I think a lot of people think that it would be easy to be generous if they had a lot of money. We can even convince ourselves that "when" we have a lot of money "then" we'll be generous. But I don't think that's usually true.
Statistics tell us that some of the least generous among us are some of the wealthiest. Why? Because the more you have the more you try to hold on to.
Generosity isn't born out of wealth, it's born out of a heart that trusts God. When we trust God for our provision, when we trust God with our lives, when we trust God to care for us, then we can truly live open-handed with our lives. After all, He's the one who gave us what we have in the first place and He's the one who promises to meet our needs.
In the Bible we read the story of a woman who had only a couple pennies. But she gave what she had. Jesus said she was more generous than anyone else that day. She probably gave the least amount, dollar-wise, of everyone present. But Jesus said she was the most generous. Why? Because she was trusting God with everything & living completely open-handed.

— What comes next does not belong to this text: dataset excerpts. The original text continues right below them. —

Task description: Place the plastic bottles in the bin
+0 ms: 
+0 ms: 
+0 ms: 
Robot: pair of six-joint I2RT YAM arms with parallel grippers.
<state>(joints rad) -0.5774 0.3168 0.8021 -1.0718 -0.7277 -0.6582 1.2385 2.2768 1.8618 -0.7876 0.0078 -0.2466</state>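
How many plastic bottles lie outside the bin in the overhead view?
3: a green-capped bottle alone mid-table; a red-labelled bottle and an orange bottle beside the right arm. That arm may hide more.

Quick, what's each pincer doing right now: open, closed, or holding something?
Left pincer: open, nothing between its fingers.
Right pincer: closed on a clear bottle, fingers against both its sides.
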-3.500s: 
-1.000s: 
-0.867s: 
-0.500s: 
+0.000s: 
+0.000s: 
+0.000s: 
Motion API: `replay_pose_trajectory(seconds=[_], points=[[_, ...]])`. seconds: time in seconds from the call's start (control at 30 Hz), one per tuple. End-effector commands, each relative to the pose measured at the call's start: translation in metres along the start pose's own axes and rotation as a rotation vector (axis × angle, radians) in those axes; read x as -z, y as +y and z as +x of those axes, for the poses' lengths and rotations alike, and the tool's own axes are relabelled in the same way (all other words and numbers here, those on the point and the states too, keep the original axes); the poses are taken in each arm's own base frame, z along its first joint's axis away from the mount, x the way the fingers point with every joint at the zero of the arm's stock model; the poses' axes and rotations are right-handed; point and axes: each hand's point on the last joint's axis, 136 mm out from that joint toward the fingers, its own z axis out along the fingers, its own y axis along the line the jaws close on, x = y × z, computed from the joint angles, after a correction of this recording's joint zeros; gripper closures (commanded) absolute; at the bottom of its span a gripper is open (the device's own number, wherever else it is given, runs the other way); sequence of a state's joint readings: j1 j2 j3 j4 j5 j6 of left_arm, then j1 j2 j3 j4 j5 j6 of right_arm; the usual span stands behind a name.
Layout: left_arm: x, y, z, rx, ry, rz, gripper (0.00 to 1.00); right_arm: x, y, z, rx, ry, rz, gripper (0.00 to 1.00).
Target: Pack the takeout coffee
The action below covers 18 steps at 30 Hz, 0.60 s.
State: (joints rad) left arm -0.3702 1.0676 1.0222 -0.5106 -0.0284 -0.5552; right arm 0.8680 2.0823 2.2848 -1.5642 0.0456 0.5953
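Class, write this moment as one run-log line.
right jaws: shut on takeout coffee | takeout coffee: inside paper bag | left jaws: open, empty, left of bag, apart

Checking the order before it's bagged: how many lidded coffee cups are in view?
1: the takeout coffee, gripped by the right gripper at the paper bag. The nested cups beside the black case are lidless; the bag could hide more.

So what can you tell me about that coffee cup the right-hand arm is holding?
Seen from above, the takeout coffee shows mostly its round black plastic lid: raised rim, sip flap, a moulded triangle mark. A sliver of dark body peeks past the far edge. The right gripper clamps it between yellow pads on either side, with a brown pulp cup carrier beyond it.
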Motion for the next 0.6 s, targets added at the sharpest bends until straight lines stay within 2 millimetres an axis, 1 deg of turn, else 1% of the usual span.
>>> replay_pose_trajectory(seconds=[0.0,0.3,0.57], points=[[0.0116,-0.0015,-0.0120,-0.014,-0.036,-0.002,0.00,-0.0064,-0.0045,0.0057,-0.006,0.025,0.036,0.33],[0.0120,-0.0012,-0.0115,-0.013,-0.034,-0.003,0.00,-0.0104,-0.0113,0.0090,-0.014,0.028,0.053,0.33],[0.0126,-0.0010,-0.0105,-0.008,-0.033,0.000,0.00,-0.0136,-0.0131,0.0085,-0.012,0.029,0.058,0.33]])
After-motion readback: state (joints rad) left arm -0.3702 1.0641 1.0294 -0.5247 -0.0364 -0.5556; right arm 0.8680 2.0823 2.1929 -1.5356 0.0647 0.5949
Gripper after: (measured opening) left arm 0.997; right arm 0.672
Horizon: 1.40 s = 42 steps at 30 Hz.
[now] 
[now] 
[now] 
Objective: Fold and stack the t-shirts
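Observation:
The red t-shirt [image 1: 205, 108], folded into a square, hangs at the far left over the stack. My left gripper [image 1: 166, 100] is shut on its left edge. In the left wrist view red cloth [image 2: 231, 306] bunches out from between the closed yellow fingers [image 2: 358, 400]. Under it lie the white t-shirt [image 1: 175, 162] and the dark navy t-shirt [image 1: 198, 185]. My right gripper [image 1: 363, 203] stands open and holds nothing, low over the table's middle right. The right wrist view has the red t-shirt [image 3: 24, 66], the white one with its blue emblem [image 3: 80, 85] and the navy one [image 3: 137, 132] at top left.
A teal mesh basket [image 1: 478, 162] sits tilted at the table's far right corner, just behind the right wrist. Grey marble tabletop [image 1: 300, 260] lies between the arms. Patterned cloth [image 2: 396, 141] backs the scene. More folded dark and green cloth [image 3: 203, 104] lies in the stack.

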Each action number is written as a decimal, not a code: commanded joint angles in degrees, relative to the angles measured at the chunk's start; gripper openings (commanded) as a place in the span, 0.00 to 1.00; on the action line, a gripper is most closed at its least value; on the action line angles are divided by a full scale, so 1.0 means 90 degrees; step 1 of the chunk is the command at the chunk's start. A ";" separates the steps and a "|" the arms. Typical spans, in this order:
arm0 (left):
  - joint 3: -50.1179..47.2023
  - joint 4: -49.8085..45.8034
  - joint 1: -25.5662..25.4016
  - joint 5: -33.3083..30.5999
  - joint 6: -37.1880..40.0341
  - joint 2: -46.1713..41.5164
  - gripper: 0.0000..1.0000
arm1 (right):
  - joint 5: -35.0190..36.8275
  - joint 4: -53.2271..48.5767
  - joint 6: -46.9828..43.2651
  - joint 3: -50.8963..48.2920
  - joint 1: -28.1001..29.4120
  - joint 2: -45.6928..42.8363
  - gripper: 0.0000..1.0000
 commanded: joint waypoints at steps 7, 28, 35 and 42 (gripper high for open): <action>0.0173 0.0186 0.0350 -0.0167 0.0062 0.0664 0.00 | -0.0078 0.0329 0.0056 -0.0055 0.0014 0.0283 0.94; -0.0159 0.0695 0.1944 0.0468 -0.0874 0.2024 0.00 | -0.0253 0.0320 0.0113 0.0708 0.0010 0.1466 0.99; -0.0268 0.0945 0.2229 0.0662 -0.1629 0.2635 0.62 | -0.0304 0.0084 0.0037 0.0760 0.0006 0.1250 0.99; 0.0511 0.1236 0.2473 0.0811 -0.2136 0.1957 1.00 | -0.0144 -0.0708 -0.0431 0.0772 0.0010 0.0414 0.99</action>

Generosity isn't born out of wealth. For our family we experienced that first hand. Years ago, before we had kids, we decided to make a move from Washington state to Chicago. I was wanting to go back to graduate school, and was accepted at a school on the north shore of Chicago. School was a full-time job. 17 credit hours, 300-500 pages of reading a week, 50+ hours of study and classes. Jennifer got a job at the university as an administrative assistant to put me through school. Her salary was $18,000 a year. I worked a few extra hours in the library and made about $3,000 a year. God provided a free place for us to live (crazy, God story) in a church apartment where I cleaned the church during the week. So, we made $21,000 a year, and school was going to cost around $11,000 a year. That was a problem.
Things were incredibly tight for us. And it created a dillema. Jen and I grew up in the Church. From the time we were both old enough to make any money we were taught to always give a tithe (the FIRST 10%). So when we got married, we just naturally did that too. But now we had NOTHING. I couldn't figure out how we were going to tithe $2,100 a year to our local church. On top of that we had a Compassion Child which was about another $300 a year or so.
I began to carry on a conversation with myself. I tried convincing myself, God, Jennifer that maybe we should just "tithe" to ourselves during graduate school after all I was going to school to be a pastor. It WAS ministry. After school, once I had a job that paid more we would go back to tithing and I would even give beyond that. I also KNEW that we couldn't keep our Compassion Child. There was just no way. Plus that was above and beyond our tithing anyway.
Then I felt like God spoke to me. As I sat in our little, God-provided apartment, with a decent amount of clothes, and a refrigerator of food, studying for the graduate school classes I was starting to take, it felt like God told me: "Really? You aren't going to care for this child? The one who needs sponsorship to have an education? That needs someone to sponsor them so they can have food and some clothes?"
We got it. We weren't sure how we were going to do it, but we made a commitment to continue to bring our 10% back to God and to continue to sponsor our child all throughout graduate school.
A week later I stopped by my mailbox, picked up the mail and started going through it. I saw a letter from my grandpa. Inside was a check for $10,000. That had NEVER happened every before - not anywhere close to something like that! And we got another check the next year. And the next. We walked out of graduate school with no loans. Amazing!
Would my grandpa have given those checks even if we had quit giving? Probably. I don't know. But, I have no doubt that the timing was straight from God. We've had too many things through the years happen that way - "coincidentally" being lost in the mail, or showing up the day we needed it, or the day or week after a decision has been made.
Those years were some of our leanest financially. But a growing generosity was born in those lean times as we trusted God to be our provider, and strived to live open-handed even as we did so with some fear in our hearts.
The funny thing is, the more we've been able to live generously, the less and less fear we have. Instead we have more and more faith as we've seen God provide and meet our needs and let us be a part of what He's doing in the world.
What can you do to take a step of generosity, to put God first in your finances this Thanksgiving and Christmas season?